Morton discusses the end further whereby the aesthetic of an object initiates a ‘subject-quake’ or a little death, these quakes cancel out the difference between a thing and its appearance and ultimately bring about the end of an object. In this process the end of an object brings about beauty. Beauty here is described, as derived from Kant, the experience of co-existing with an object. When an object ends it fuses with both the space inside and outside, it becomes its environment, it co-exists with another object.

The death of the object is further expanded through a process of transformation into another, the initial object is taken over and translated into that of another. The more complete the translation, the more complete the death. However, Morton counters that every translation is necessarily imperfect, an uncanny resemblance where the object is no longer the same but still resembles it in its appearance. The object both is and is not. Applied to my own project work; the translation of a human to that of a 3D render of itself can be seen as the death of the human object in the translation to the 3D object. The 3D render bears an uncanny resemblance to the human, but it is a virtual amalgamation of a mesh and a texture. It both is and is not the human. The 3D head can also be seen, by Morton’s follow up concept, as existing in a ghostly half-life. However, Morton states that objects are already ghosts of themselves, birth/persistence/death are all happening simultaneously. An object is at its end at its beginning, persistence is just the facade on top of this, ‘an object is just a “black hole” with a fading photograph of itself on its surface.’ (Morton, 2013, 196).

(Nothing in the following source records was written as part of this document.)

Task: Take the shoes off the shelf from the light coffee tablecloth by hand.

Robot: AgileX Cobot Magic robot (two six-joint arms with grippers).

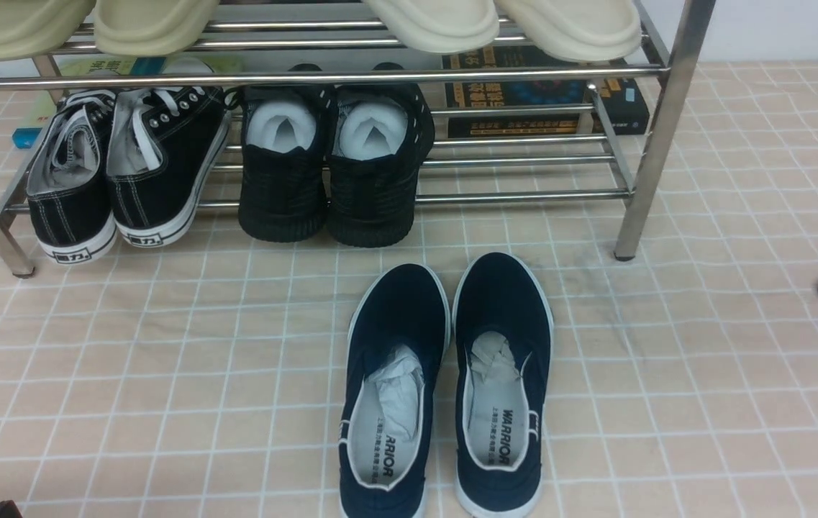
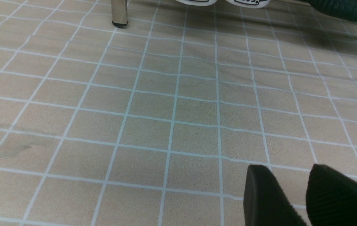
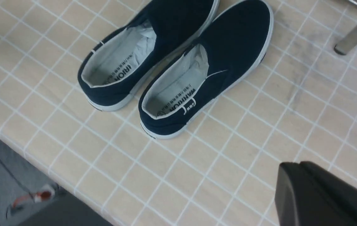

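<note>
Navy-blue canvas slip-on shoes [image 1: 501, 302] side by side on tan, white-lined cloth [image 1: 164, 360], maybe knocked crooked by swinging the black right pincer [image 3: 296, 164], closed and empty, too low, with black left pincer [image 2: 286, 169] open, well apart.

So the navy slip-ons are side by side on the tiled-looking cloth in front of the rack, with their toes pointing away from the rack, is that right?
Not quite: the navy slip-ons' toes point toward the rack, as the front view shows.
</note>
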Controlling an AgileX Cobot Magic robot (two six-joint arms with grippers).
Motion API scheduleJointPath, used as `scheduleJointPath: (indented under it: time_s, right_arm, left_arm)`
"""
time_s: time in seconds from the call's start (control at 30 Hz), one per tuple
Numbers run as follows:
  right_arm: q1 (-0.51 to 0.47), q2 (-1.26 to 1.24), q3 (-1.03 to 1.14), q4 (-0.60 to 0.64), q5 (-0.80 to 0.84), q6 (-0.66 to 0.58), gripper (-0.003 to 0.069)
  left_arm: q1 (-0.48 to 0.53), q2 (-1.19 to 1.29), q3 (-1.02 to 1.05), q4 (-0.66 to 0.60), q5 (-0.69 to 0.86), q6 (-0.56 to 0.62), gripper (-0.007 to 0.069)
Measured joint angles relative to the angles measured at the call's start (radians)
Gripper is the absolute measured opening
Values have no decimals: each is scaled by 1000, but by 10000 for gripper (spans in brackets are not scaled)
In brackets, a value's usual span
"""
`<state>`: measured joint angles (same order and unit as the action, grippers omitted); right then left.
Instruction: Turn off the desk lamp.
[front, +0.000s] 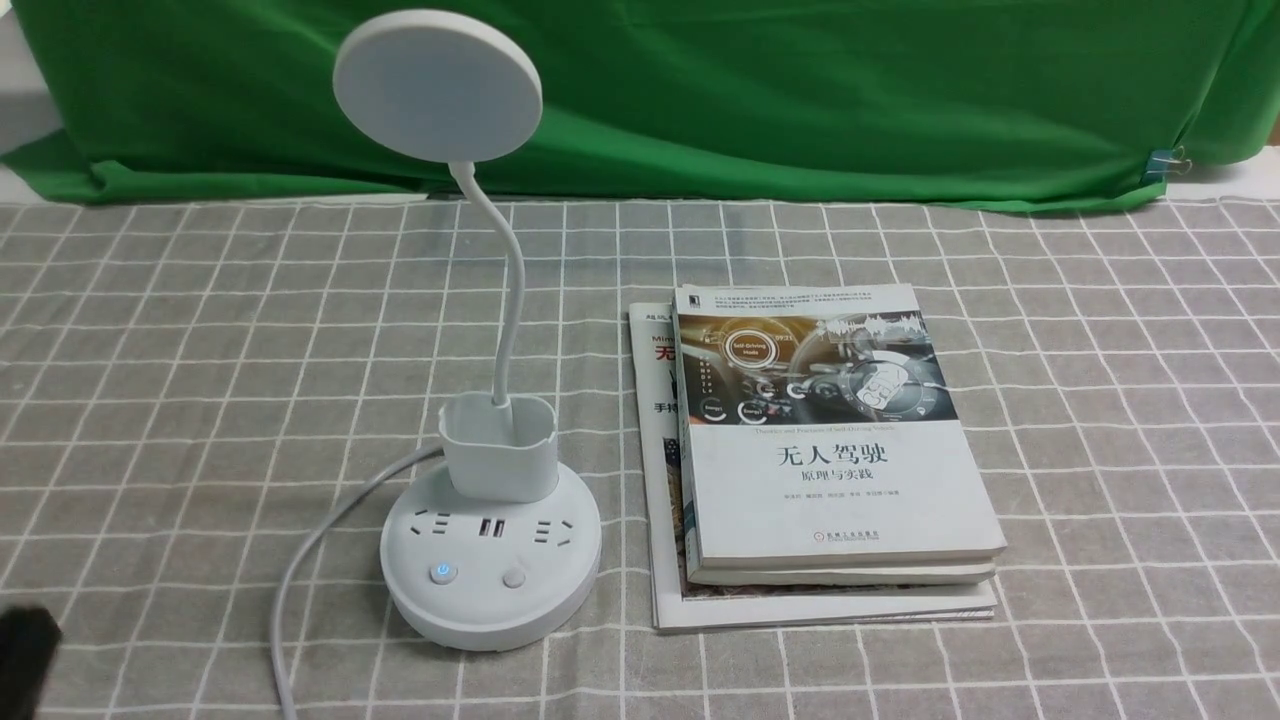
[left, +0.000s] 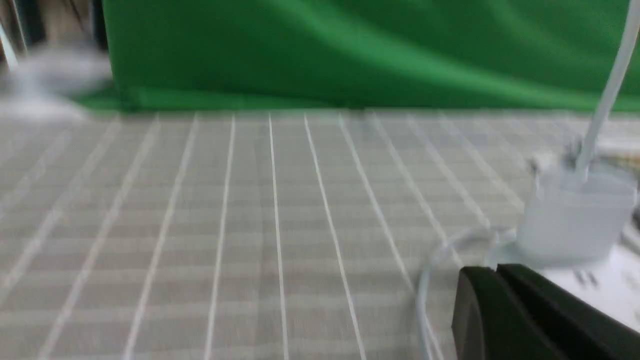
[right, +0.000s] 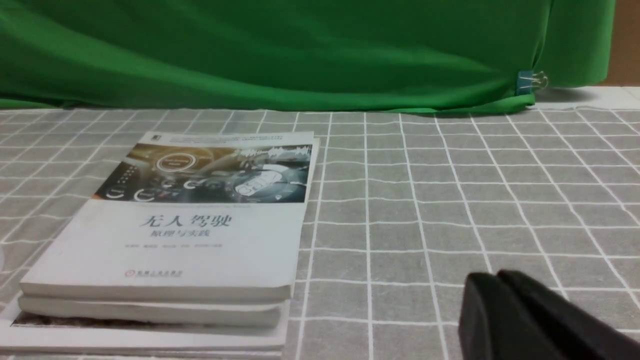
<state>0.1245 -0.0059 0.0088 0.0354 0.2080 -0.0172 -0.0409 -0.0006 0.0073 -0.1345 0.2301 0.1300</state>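
Observation:
The white desk lamp (front: 490, 560) stands left of centre, with a round disc head (front: 437, 84), a bendy neck, a cup holder (front: 497, 445) and a round base with sockets. On the base, a left button (front: 443, 572) glows blue and a plain right button (front: 514, 577) sits beside it. My left gripper (front: 22, 650) shows only as a dark tip at the lower left edge, well left of the base. In the left wrist view the gripper (left: 495, 270) is shut and empty, near the lamp's cup (left: 575, 220). My right gripper (right: 492, 276) is shut and empty above the cloth.
A stack of books (front: 830, 450) lies right of the lamp; it also shows in the right wrist view (right: 185, 225). The lamp's white cord (front: 300, 580) runs from the base toward the front edge. A green cloth (front: 800, 90) hangs at the back over the grey checked tablecloth (front: 1100, 400).

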Motion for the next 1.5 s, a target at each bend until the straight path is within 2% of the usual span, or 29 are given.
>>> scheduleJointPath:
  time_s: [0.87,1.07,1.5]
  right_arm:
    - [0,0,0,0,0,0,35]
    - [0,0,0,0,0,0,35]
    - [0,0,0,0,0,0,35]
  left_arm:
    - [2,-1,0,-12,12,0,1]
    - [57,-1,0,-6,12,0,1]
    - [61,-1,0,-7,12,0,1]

‘An object affects another object by translating it, as best it can, into its own terms… A perfect translation of one object by another would entail the destruction of that object.’ (Morton, 2013, 199).

Further along the lines of the incompleteness of objects, the 3D render is thus the reduction of the human to pure appearance where the inner fragility of the human (the basis that it can exist at all in Morton’s view) activates its own destruction. This destruction is through the 3D process interfering with the rift between essence and appearance that resulted in the human object being born in the first place, this is done by translating the human so radically into a 3D object of itself that the human collapses. By collapsing the human is allowing itself to aesthetically attune itself to its translator. Yet, as Morton continues, ‘there can be no perfect translation of an object, because the translator is also an (inconsistent) object… Thus there appear cinders, fragments, debris.’ (Morton, 2013, 200). This is evident in the incompleteness of the 3D render; the gaps in the mesh, the debris of extra triangles, the fragments of distorted features. Ultimately, ‘new objects are uncanny reminders of broken objects.’ (Morton, 2013, 200). Perhaps within my project I am not finding the point at which the human becomes an object, but rather the translation of the human into another. The inbetween of one object’s end and anther’s birth and at which point either is just persisting, suspended in the rift.

Morton ends the chapter by discussing this process in relation to time, there is no end of one object and then the beginning of another. The two modes of time intersect, an object’s destructive relating and the futural not-yet-ness of beginning. The two are occurring at the same time in different dimensions, in different modes of existence, outside of linear time in the ‘Moment‘. ‘The glass is forgotten – not by us, but by the shards’ (Morton, 2013, 218), or, the human is forgotten – not by us, but by the mesh.